Tapi, melihat situasi saat ini, rasanya motivasi saya untuk menolong lebih besar dibandingkan kekhawatiran terhadap kesehatanku.
Saya juga berharap agar beruntung dan tidak terinfeksi," kata Liang.
Cemas
Isolasi Kota Wuhan juga membuat Wang Wei, seorang profesor teknik elektro di Huazhong University of Science and Technology, cemas karena keterbatasan obat.
"Saya keluar seminggu sekali untuk membeli bahan makanan.
Makanan mudah dibeli, tapi tidak untuk masker dan obat-obatan," kata Wang.
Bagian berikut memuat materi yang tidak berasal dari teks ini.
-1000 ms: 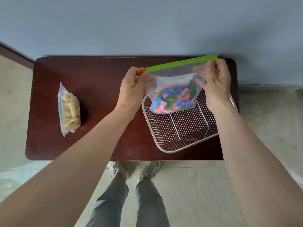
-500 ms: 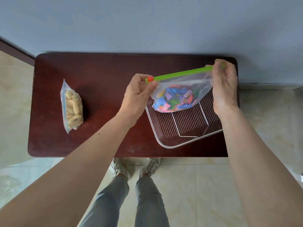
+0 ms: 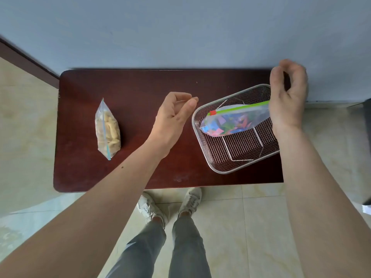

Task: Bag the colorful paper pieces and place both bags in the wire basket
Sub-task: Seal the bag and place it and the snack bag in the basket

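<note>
I see the bag of colorful paper pieces [image 3: 233,122] lying in the wire basket [image 3: 244,157] on the dark surface [image 3: 140,87]. My left hand [image 3: 172,119] and right hand [image 3: 287,101] hover empty, fingers loosely curled. The second bag [image 3: 107,130] lies well apart on the left.

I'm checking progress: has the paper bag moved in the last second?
Yes. The paper bag went down from above the basket into its far end.
</note>
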A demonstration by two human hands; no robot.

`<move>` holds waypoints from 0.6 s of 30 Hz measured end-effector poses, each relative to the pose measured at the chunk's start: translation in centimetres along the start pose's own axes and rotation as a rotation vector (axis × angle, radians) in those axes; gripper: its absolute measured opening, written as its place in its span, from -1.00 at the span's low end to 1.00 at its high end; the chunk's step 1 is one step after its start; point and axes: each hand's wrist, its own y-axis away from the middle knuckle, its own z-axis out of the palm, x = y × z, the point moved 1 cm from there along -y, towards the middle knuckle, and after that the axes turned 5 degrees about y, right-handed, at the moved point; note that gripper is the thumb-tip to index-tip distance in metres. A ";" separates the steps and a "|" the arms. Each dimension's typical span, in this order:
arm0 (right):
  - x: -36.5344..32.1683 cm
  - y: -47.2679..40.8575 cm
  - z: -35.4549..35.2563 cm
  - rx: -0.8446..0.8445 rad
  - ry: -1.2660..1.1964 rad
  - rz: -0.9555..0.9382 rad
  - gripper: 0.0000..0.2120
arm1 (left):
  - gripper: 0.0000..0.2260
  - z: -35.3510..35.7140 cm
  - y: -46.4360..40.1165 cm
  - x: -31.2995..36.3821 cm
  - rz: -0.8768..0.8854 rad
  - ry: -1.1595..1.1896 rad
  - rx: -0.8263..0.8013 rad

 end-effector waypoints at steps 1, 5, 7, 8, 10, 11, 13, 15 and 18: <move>-1.1 0.5 0.4 0.019 0.017 -0.044 -0.64 | -0.75 -1.0 0.3 0.0 0.001 -0.005 0.016; -5.6 3.1 2.6 -0.004 0.032 -0.156 -0.66 | -0.78 -4.1 1.5 -0.5 0.002 0.012 0.077; -7.8 4.5 4.0 -0.038 0.005 -0.181 -0.68 | -0.84 -5.6 2.3 -0.9 0.008 0.036 0.134; -9.0 5.3 5.0 -0.057 -0.011 -0.192 -0.69 | -0.87 -6.6 2.7 -1.1 0.015 0.047 0.175; -11.1 6.9 7.2 -0.121 -0.052 -0.196 -0.73 | -0.89 -8.3 3.4 -1.7 0.023 0.051 0.259; -12.1 7.7 8.3 -0.174 -0.089 -0.180 -0.76 | -0.87 -9.1 3.8 -2.0 0.018 0.047 0.304; -13.5 9.6 10.9 -0.320 -0.195 -0.126 -0.84 | -0.84 -10.6 4.5 -2.8 -0.003 0.030 0.419; -14.4 11.3 13.8 -0.466 -0.252 -0.081 -0.87 | -0.82 -12.0 5.1 -3.6 -0.039 -0.026 0.552; -14.5 13.4 17.7 -0.652 -0.211 0.018 -0.79 | -0.73 -13.5 5.7 -5.0 -0.119 -0.151 0.674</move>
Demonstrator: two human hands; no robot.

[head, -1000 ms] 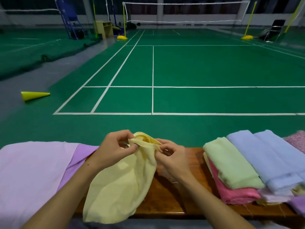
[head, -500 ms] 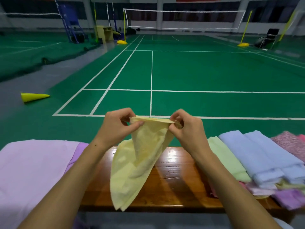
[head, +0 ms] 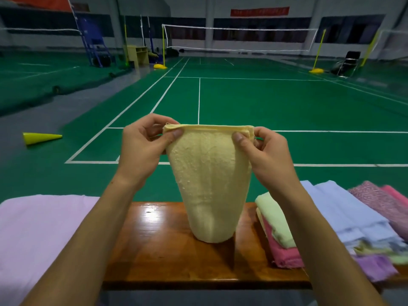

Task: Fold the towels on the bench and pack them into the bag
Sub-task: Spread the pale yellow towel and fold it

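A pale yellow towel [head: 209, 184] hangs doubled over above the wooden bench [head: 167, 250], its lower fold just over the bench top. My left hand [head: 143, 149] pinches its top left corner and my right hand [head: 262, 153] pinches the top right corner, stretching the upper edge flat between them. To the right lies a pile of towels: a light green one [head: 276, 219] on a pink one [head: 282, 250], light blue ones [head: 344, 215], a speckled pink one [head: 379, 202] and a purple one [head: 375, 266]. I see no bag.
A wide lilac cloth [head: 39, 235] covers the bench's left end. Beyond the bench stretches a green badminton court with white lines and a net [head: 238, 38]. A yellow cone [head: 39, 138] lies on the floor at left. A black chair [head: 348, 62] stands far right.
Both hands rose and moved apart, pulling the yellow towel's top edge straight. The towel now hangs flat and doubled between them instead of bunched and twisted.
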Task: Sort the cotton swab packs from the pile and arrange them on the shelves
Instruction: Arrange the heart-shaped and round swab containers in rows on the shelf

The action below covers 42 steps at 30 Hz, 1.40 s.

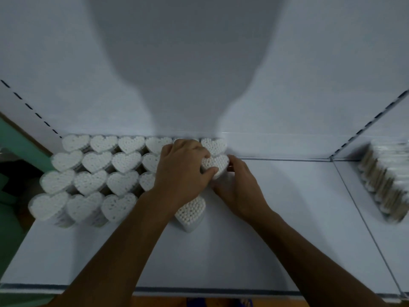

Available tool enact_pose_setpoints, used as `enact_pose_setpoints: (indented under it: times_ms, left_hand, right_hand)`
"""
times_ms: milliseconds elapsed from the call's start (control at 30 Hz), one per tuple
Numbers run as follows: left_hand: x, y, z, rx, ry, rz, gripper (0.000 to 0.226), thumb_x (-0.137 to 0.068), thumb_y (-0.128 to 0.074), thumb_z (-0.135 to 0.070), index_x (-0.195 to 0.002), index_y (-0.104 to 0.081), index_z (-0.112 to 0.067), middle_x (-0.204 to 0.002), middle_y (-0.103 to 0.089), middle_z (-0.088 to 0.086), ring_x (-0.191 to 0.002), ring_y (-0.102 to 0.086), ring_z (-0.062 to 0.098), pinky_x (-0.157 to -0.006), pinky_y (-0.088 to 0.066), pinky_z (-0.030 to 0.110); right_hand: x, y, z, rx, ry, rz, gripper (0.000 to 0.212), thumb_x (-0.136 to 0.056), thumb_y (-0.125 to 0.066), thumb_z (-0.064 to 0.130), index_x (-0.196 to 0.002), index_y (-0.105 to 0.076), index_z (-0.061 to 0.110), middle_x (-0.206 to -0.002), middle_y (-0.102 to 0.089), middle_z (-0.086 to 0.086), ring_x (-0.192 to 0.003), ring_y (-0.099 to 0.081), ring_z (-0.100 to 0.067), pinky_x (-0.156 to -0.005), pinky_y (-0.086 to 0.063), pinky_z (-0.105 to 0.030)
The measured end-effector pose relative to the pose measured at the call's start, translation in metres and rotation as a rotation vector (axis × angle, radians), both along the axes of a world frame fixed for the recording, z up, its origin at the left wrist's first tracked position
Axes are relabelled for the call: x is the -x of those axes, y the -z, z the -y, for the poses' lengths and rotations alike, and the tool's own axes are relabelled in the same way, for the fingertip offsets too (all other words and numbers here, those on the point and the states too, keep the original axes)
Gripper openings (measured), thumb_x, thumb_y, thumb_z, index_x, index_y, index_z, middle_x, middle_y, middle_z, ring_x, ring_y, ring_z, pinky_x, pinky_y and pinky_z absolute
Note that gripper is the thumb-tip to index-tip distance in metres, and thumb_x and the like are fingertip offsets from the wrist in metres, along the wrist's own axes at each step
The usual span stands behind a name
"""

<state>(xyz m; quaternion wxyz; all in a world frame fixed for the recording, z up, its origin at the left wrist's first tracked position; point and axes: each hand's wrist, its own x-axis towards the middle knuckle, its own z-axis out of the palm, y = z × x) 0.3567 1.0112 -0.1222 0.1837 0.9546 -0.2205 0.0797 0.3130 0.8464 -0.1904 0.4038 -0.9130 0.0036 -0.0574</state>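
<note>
Rightward, both hands (212,173) grip a heart pack (215,164) beside bare shelf (287,196).

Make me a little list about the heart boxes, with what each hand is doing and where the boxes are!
place: white shelf
heart packs: heart-shaped cotton swab packs standing in rows at the shelf's left
pack being placed: one heart pack, second row from the back, right end of the block
left hand: thumb and fingers curled round that pack
right hand: fingers on its right side
pack nearest the front: another heart pack, partly under the left wrist
far right: blurry other swab packs on the neighbouring shelf
</note>
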Motion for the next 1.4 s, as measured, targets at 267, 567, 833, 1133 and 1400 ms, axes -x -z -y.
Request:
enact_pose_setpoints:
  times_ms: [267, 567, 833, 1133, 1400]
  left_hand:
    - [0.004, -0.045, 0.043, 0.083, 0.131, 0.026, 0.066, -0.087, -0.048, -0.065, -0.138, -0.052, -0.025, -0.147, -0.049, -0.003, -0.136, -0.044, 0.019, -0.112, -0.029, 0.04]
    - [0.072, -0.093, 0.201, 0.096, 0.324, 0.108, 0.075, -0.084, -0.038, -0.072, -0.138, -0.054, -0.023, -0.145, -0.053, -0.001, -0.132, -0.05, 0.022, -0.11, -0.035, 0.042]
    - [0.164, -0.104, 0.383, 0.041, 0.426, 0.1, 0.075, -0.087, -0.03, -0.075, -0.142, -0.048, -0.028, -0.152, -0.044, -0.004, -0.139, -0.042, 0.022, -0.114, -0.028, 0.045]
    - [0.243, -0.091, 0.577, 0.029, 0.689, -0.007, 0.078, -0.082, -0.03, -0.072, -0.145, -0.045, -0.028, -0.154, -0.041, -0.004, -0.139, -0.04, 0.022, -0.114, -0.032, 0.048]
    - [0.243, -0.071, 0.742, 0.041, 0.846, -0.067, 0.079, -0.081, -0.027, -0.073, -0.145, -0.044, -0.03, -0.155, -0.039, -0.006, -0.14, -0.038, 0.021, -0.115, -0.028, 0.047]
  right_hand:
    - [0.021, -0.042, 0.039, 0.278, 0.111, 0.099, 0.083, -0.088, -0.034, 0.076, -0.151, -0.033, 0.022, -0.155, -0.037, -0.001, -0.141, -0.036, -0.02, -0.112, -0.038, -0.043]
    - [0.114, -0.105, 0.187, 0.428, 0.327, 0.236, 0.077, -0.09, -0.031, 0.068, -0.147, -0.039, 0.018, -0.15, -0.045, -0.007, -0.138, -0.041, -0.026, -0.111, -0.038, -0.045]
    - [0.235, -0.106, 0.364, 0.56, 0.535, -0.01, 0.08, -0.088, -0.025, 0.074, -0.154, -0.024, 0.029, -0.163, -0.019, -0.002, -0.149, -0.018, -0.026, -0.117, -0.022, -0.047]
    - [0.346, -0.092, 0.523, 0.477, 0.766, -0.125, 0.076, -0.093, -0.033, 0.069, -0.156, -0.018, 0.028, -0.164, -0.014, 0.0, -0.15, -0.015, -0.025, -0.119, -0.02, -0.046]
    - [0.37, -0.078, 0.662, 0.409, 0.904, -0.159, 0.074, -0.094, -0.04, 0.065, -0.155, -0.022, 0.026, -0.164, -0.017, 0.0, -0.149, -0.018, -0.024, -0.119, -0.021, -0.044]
Ketakutannya semakin bertambah ketika tahu bahwa seseorang yang ia kenal dirawat di rumah sakit karena demam.
"Saya sangat takut.
Kakek teman saya meninggal karena pneumonia Wuhan ini," katanya.
Kehilangan peluang bisnis
Crystal Yu, seorang lulusan marketing mengatakan, pengisolasian kota Wuhan membahayakan peluangnya untuk memulai posisi baru.
Yu tiba di Wuhan dari Milan, Italia pada Januari ini untuk menemui keluarganya dan merayakan Tahun Baru Imlek.
Ia dijadwalkan akan memulai magangnya di sebuah perusahaan di Hong Kong pada awal Februari mendatang, tapi ia tak bisa pergi sampai saat ini.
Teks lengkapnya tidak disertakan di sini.